**Problem details:**
Look through the data below and return each line where "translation" appears.

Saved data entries
::::::::

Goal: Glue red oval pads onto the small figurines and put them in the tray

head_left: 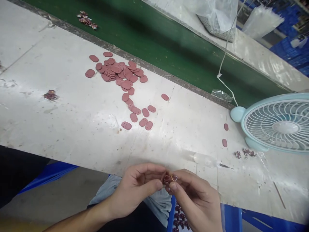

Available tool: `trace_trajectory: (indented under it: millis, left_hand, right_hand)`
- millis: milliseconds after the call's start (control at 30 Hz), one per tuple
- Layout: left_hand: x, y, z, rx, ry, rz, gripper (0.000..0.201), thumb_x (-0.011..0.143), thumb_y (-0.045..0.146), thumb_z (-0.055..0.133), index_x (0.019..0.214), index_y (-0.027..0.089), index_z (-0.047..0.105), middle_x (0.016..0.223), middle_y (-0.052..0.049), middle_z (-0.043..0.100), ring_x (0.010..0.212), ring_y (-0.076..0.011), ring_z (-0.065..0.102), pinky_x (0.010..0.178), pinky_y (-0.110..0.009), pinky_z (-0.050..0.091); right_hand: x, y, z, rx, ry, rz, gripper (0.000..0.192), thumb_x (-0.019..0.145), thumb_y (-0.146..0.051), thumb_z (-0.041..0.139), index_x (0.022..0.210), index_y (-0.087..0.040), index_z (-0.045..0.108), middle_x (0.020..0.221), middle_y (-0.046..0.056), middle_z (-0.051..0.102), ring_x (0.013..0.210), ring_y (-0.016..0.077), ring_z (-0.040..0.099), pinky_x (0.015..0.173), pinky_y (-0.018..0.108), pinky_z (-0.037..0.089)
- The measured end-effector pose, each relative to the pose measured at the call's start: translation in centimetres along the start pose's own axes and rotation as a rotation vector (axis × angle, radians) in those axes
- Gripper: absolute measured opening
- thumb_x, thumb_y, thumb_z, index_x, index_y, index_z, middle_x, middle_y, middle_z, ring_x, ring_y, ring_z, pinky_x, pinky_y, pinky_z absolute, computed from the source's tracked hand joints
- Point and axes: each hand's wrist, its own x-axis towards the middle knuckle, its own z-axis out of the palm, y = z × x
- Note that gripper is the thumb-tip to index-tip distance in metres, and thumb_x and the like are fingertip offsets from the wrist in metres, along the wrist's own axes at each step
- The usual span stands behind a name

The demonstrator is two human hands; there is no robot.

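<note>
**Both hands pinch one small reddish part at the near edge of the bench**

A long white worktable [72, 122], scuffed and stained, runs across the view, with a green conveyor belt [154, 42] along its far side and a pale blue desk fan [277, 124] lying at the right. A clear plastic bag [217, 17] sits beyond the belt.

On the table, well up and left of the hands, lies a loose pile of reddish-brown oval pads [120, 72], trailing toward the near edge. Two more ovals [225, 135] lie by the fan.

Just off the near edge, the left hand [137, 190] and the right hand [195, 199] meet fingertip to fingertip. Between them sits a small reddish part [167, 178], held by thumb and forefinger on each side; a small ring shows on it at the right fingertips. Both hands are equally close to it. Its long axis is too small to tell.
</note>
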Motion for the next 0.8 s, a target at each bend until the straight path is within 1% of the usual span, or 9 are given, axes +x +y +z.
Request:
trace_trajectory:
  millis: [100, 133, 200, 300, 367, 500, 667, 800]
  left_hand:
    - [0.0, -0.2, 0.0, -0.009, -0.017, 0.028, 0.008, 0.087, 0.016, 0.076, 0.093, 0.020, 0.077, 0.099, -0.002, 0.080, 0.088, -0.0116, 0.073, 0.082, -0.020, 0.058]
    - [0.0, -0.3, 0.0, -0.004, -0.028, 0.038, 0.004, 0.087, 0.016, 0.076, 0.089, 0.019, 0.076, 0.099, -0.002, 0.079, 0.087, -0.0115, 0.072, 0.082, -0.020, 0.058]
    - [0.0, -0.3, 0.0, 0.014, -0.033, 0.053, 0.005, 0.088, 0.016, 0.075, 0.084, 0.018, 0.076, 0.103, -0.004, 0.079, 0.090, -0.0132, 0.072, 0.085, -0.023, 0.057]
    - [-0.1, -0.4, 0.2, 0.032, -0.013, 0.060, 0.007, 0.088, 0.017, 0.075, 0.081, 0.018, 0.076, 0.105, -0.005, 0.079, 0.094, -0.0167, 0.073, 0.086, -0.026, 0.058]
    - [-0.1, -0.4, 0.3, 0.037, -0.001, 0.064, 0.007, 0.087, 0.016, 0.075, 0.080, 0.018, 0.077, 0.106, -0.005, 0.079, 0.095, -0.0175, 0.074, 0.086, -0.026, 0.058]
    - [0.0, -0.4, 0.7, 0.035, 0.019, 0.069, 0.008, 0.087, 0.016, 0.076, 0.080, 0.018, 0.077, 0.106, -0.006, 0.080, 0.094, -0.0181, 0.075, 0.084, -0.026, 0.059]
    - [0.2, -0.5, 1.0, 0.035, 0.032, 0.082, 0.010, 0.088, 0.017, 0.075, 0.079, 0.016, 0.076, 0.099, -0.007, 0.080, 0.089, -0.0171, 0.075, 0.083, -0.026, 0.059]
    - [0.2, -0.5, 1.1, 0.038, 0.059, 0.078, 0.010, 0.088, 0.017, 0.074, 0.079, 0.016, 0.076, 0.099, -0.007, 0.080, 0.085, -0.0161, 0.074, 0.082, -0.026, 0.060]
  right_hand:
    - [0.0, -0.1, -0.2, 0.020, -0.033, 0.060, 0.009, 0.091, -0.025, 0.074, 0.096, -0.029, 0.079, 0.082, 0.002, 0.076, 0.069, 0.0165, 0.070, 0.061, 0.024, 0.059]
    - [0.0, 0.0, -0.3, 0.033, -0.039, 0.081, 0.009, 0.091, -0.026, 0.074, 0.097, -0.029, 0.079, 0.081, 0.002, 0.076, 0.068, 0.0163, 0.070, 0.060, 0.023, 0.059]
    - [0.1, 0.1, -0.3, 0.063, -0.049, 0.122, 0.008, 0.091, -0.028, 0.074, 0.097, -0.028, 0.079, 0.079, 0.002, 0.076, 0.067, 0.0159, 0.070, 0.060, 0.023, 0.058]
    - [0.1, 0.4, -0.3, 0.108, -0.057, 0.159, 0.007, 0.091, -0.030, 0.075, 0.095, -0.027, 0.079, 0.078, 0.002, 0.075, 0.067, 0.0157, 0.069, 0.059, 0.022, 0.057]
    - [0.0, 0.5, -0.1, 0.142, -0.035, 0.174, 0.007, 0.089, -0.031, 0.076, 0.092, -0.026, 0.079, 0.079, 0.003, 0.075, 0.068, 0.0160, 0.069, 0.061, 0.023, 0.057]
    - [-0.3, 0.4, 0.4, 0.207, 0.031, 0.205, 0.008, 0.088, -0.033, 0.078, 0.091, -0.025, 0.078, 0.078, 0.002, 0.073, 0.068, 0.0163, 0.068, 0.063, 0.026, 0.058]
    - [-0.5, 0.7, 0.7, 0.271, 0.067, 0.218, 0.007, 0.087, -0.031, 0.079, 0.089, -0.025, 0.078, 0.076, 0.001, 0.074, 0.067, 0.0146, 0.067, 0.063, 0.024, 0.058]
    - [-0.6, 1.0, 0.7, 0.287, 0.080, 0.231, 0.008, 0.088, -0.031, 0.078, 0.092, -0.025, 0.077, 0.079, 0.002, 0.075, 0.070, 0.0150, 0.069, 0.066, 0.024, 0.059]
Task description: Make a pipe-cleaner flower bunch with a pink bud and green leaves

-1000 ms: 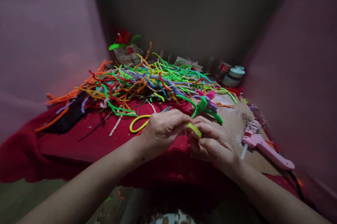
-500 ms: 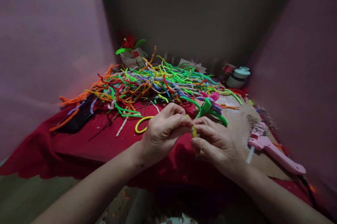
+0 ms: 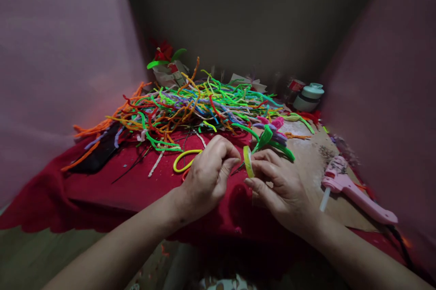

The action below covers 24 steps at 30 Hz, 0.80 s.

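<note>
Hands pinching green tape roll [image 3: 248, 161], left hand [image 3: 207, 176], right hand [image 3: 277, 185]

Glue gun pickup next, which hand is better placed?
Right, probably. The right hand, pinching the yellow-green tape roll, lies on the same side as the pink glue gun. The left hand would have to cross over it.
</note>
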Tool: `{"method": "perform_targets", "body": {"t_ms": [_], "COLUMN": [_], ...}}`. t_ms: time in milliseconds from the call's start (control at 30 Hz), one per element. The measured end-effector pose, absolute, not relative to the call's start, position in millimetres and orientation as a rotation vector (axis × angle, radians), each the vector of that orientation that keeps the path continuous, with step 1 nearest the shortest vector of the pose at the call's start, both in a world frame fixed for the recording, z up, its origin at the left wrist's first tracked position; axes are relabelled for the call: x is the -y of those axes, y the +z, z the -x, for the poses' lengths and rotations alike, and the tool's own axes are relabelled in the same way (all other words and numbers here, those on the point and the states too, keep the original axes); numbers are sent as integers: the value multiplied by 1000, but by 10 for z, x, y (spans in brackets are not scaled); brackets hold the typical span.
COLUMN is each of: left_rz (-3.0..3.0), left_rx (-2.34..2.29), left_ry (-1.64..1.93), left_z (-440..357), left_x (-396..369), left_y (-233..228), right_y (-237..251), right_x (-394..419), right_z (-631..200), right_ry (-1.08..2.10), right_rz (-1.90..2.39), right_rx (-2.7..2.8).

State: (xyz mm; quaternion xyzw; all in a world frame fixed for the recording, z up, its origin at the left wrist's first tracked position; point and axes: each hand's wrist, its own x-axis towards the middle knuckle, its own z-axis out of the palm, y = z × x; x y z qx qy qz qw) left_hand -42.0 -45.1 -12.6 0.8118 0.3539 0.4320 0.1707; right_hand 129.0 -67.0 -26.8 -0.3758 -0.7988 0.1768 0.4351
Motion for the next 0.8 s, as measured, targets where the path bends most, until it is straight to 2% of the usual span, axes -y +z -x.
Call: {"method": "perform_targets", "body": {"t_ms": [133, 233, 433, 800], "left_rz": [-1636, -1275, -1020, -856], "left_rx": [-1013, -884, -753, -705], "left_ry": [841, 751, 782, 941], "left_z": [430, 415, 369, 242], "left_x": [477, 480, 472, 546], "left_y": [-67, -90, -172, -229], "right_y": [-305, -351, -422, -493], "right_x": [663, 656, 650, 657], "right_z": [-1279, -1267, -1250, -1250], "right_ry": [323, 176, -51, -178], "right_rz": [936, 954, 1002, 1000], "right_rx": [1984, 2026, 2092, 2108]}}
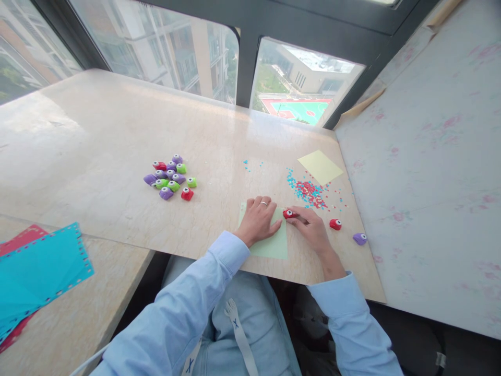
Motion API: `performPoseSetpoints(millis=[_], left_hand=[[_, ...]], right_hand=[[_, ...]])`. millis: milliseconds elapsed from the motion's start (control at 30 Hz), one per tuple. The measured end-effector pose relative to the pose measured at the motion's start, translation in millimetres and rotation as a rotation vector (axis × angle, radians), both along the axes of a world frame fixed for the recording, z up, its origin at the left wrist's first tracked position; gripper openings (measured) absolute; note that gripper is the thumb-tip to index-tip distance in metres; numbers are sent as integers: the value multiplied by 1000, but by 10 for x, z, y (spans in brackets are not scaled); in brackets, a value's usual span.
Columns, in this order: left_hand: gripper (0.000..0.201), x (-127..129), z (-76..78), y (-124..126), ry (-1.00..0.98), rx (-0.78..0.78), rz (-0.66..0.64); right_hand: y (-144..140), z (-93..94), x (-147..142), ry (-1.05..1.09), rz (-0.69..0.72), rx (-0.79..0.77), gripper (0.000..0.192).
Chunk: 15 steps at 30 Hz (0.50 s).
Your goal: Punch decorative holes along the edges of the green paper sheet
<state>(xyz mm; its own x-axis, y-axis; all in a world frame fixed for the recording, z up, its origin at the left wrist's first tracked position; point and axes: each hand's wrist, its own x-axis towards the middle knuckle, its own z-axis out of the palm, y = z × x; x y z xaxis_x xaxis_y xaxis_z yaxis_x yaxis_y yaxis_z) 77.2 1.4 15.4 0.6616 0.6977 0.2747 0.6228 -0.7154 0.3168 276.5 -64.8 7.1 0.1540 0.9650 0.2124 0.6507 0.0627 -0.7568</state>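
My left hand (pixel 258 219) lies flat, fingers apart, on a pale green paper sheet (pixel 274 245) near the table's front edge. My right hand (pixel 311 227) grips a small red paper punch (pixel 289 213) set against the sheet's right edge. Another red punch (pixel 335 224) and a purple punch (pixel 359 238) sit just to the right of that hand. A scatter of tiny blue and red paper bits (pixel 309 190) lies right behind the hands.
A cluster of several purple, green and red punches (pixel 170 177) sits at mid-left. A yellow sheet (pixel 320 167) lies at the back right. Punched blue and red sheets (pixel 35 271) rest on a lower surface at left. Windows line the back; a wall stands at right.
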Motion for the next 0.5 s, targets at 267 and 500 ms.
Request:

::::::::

**Your solution:**
- The measured end-effector pose, each relative to the pose measured at the call's start: translation in centimetres along the start pose's own axes and rotation as a rotation vector (axis × angle, radians) in those axes
Motion API: `performPoseSetpoints(millis=[_], left_hand=[[_, ...]], right_hand=[[_, ...]])`. millis: milliseconds elapsed from the motion's start (control at 30 Hz), one per tuple. The measured end-effector pose relative to the pose measured at the motion's start, translation in millimetres and rotation as a rotation vector (axis × angle, radians), both along the axes of a world frame fixed for the recording, z up, its origin at the left wrist's first tracked position; gripper openings (measured) absolute; note that gripper is the thumb-tip to index-tip distance in metres; numbers are sent as integers: the value multiplied by 1000, but by 10 for x, z, y (spans in brackets are not scaled); in brackets, a value's usual span.

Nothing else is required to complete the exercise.